▶ [WORK INSTRUCTION]: Every line of the material is to be repeated exactly as it stands.

▶ [DATA SEGMENT]:
>>
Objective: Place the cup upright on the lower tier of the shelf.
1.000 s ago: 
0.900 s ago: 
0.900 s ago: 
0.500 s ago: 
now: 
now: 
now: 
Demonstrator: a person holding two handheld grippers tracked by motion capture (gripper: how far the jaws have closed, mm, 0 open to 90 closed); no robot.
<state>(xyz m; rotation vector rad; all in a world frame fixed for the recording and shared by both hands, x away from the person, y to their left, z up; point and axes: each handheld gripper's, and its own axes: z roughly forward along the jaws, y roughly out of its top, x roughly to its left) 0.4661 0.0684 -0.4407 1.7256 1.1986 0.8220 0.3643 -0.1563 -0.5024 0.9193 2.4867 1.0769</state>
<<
▶ [ANSWER BOX]:
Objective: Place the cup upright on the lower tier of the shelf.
1.000 s ago: 
0.900 s ago: 
0.900 s ago: 
0.500 s ago: 
now: 
now: 
now: 
Demonstrator: a person holding two handheld grippers tracked by motion capture (gripper: how far the jaws have closed, mm, 0 open to 90 closed); no robot.
<state>(xyz m; rotation vector rad; all in a world frame fixed for the recording and shared by both hands, x away from the person, y to their left, z up; point and axes: each handheld gripper's, and its own axes: z roughly forward along the jaws, y roughly out of its top, x roughly to its left) 0.4661 0.0684 -0.4407 1.7256 1.1986 0.8220 0.3643 -0.1563 -0.5024 0.9193 2.4867 1.0769</state>

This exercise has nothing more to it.